Work task
Given the listing below, the answer must be only the number of lines containing the string "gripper".

----------------

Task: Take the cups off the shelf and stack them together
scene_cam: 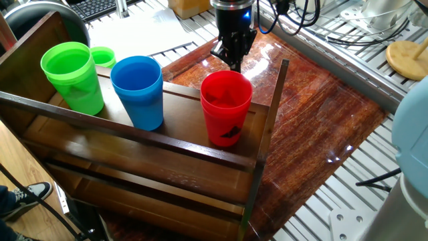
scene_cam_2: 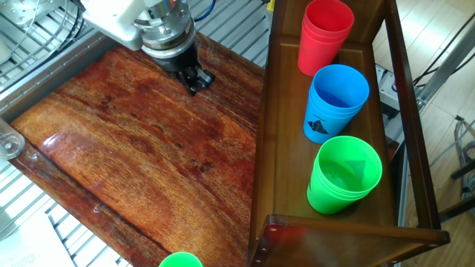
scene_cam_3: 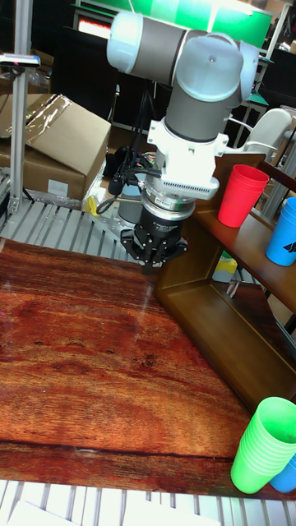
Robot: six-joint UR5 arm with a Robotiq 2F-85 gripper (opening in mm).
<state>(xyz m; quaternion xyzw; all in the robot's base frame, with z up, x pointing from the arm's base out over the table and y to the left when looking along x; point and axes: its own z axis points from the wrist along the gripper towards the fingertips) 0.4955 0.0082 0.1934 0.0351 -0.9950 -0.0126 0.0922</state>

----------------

Exercise output
2